CBS spokesman Dana McClintock said the network was
"making great progress" with DirecTV.

DirecTV also said last week that it will launch a spot-beam
satellite in late 2001 that will allow the company to reuse spectrum by focusing satellite
beams only on individual markets. The same spectrum could be reused to send different
broadcast signals to New York and San Francisco, for example.

The satellite, DirecTV 4S, will launch to 101 degrees west
longitude, with DirecTV's core satellites.

DirecTV president Eddy Hartenstein told analysts at last
week's PaineWebber Media Conference in New York that the new satellite would let DirecTV
expand local-to-local service to 40-plus markets. The additional channel capacity will
help the company to comply with must-carry requirements, which are mandated to start in
2002.

A spokesman for EchoStar said the company could not discuss
whether it had spot-beam plans, citing a securities-related quiet period.

EchoStar already sends local signals in 11 of 13 markets
from its new satellite at 110 degrees west. New York and Los Angeles are served from its
core service at 119 degrees. Chairman Charlie Ergen told Dish Network subscribers last
Monday that he plans to add 20 more local-to-local markets by March, all from 110 degrees.

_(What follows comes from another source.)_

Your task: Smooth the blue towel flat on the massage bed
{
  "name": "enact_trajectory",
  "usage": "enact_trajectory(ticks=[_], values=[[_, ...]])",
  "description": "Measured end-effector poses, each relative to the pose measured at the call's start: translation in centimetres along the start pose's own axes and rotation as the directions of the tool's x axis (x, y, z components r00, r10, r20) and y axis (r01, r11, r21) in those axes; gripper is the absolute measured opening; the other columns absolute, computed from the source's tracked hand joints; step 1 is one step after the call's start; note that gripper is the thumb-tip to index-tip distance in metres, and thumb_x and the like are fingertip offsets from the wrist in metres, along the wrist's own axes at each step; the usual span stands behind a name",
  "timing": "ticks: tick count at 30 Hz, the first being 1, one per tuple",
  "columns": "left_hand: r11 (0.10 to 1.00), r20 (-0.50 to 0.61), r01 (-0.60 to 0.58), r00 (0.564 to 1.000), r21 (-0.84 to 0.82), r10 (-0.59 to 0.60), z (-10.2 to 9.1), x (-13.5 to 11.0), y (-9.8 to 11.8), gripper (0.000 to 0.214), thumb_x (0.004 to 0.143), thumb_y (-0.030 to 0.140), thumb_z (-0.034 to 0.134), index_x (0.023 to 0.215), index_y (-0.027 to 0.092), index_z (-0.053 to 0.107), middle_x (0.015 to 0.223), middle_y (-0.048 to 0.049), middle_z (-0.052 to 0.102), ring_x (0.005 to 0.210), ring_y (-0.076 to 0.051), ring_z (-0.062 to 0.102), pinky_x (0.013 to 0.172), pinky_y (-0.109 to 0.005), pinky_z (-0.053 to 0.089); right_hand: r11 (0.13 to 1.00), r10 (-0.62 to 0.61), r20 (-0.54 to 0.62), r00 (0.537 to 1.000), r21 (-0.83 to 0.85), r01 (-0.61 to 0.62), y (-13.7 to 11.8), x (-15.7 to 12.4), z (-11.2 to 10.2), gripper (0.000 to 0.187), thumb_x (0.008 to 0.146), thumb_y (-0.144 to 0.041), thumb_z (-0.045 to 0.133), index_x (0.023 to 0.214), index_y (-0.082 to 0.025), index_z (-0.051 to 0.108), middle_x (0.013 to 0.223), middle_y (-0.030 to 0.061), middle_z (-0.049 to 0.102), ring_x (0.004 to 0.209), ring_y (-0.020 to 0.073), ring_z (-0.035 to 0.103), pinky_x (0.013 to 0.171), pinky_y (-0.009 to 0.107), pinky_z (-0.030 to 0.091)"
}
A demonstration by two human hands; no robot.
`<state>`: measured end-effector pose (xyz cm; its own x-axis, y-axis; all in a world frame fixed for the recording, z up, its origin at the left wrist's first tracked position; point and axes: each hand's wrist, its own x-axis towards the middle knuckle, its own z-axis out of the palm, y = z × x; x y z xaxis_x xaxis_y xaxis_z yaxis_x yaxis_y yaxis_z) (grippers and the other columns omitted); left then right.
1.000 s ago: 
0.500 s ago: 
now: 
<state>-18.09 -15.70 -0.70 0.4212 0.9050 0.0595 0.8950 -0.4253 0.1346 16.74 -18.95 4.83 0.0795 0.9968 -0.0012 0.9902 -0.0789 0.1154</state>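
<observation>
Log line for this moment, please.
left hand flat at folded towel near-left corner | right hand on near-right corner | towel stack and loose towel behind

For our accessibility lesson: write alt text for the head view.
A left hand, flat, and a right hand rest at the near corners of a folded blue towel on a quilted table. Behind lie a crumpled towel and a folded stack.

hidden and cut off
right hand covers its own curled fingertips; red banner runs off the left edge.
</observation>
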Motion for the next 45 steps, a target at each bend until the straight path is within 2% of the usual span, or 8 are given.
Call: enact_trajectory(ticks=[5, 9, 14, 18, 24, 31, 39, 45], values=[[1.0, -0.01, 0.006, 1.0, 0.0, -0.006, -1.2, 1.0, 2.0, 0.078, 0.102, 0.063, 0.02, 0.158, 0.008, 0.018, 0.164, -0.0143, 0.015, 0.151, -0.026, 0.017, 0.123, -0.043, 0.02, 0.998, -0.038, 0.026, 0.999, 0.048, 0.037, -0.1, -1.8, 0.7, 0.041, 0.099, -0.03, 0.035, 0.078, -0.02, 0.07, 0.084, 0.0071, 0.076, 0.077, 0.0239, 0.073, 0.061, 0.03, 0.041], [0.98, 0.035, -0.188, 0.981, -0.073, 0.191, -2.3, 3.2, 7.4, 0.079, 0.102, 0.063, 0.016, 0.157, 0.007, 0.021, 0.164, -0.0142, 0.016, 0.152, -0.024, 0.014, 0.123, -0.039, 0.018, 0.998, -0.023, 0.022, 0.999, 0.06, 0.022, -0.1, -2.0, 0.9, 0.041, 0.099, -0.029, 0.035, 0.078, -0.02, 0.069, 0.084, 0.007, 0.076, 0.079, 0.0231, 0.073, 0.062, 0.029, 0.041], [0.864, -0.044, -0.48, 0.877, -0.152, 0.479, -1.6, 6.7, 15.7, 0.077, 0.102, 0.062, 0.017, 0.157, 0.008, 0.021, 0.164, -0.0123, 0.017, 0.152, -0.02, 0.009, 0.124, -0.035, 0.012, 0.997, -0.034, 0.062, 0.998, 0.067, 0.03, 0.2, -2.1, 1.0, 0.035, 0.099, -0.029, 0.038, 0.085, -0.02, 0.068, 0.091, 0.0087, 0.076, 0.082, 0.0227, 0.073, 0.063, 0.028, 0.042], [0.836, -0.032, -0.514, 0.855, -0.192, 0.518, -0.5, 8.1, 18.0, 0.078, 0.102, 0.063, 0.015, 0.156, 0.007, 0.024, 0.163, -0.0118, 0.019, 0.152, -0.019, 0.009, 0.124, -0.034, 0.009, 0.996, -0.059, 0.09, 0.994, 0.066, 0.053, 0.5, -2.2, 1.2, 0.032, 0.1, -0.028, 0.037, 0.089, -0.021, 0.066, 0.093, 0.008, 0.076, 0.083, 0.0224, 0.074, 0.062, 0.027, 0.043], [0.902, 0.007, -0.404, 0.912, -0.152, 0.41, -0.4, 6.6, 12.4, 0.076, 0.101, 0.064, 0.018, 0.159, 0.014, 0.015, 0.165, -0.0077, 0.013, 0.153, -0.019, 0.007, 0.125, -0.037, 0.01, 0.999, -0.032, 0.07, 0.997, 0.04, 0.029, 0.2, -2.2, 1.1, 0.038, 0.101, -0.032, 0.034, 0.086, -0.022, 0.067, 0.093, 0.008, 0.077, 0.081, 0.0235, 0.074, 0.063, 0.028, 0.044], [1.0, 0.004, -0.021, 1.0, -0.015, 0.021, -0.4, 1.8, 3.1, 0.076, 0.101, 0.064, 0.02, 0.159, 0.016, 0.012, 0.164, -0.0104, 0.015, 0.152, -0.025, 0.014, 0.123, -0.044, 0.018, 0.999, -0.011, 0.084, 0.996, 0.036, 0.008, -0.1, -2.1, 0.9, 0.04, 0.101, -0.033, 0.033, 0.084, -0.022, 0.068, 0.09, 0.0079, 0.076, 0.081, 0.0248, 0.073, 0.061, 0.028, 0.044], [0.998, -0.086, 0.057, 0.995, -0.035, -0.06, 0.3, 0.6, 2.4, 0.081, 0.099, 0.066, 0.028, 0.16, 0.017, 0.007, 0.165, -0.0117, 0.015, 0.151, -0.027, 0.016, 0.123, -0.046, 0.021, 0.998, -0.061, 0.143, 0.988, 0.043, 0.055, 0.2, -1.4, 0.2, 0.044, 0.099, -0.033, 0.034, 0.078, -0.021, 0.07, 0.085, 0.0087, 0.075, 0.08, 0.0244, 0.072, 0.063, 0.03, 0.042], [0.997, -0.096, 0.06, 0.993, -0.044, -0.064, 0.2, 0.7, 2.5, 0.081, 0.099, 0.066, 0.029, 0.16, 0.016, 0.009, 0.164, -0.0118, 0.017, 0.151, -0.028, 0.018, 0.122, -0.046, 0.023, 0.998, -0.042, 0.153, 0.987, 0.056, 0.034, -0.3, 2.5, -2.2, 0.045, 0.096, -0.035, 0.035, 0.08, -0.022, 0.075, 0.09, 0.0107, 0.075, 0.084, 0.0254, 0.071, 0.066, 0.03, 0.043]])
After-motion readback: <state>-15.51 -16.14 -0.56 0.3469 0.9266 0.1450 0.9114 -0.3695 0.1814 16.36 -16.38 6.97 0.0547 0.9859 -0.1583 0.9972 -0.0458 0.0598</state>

Current Dish subscribers would need hardware upgrades to
see the satellite at 110. Ergen said a free-upgrade program would be available starting
today (Dec. 13) to current subscribers who want to use new "Dish 500" hardware
if they commit to a certain level of programming for one year. Those who don't commit can
get discounted hardware and free installation for a limited time.

Since legislation allowing local-to-local passed two weeks
ago, EchoStar has been promoting its availability in 13 markets through local newspaper
ads.

In addition to the "Big Four" networks, EchoStar
also promotes at least one independent station in many markets, including KJZZ in Salt
Lake City, KTLA in Los Angeles, KWGN in Denver, WSBK in Boston, WGN in Chicago, TBS in
Atlanta and WPIX and WOR in New York.

DirecTV has made no determination on whether it will add
independent stations to any of its local packages, Thornton said.

DirecTV plans to use spectrum at its 110 and 119 orbital
locations for additional local-channel markets. DirecTV already serves five markets using
core spectrum: New York; Washington, D.C.; Los Angeles; Denver; and San Francisco. It was
looking to add another five this past weekend.

Other markets DirecTV has slated for 101 degrees are:
Atlanta; Boston; Chicago; Cleveland; Dallas; Detroit; Houston; Miami; Minneapolis;
Orlando, Fla.; Philadelphia; Phoenix; Sacramento, Calif.; St. Louis; Seattle; and Tampa,
Fla.

Zaslav declined to categorize retransmission-consent
discussions with EchoStar. Nooney said Disney/ABC is talking with EchoStar, but he could
not say when an agreement would be announced.

As for network affiliates, Zaslav said, "They're on
their own" when it comes to negotiations with DirecTV and EchoStar, just as they make
their own decisions when it comes to carriage on local cable systems.